*** Opening of Supplied material ***

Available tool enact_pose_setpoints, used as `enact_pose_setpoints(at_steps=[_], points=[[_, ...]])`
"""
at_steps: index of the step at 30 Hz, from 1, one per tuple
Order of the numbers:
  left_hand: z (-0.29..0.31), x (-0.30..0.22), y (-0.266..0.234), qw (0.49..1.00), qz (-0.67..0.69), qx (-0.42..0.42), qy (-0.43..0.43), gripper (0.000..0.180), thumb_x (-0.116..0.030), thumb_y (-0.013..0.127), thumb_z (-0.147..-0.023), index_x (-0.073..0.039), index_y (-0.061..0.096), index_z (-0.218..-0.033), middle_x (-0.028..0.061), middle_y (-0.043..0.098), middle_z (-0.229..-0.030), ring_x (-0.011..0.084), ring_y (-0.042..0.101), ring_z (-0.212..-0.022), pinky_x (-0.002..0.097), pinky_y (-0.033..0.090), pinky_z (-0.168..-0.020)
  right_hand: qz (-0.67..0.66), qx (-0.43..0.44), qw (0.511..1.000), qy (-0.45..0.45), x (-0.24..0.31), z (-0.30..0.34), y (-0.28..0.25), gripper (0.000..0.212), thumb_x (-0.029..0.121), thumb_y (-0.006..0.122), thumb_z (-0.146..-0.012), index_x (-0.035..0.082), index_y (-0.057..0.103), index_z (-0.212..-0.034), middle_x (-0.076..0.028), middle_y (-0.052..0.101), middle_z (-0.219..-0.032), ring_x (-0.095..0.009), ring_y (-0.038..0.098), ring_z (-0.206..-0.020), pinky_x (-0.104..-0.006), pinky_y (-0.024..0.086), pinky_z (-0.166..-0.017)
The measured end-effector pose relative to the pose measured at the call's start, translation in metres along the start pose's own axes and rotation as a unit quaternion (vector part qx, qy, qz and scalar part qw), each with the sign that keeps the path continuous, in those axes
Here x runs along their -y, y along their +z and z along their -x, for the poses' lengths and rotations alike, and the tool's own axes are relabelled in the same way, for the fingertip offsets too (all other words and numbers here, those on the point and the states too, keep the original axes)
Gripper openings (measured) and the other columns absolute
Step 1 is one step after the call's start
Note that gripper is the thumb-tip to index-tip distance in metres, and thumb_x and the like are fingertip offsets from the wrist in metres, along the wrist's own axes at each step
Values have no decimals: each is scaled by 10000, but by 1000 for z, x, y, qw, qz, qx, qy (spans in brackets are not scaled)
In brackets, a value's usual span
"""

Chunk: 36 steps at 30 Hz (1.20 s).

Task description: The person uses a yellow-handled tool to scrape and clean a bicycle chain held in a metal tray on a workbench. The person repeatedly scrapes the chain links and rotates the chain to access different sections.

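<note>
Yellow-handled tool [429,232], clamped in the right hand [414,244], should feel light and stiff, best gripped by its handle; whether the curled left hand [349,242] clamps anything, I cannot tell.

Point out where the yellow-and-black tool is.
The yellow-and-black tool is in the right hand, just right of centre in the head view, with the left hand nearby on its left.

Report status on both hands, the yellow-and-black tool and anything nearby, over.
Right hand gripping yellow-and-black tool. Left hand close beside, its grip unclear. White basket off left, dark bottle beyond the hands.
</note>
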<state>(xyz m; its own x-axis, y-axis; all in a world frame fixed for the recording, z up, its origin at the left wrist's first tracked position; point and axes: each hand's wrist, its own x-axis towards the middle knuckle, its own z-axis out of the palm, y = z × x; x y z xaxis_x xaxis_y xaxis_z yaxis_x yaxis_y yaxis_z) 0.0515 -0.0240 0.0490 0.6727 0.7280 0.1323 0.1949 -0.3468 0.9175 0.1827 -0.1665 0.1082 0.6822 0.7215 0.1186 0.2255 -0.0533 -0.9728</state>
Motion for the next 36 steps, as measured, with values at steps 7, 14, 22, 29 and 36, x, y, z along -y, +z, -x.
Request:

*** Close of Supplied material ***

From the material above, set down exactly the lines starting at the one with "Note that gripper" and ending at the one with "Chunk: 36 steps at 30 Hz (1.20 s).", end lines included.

Note that gripper is the thumb-tip to index-tip distance in metres, and thumb_x and the like are fingertip offsets from the wrist in metres, along the wrist's own axes at each step
Values have no decimals: each is scaled by 10000, but by 1000 for z, x, y, qw, qz, qx, qy (spans in brackets are not scaled)
In brackets, a value's usual span
"""

Chunk: 36 steps at 30 Hz (1.20 s).

No further answer is required.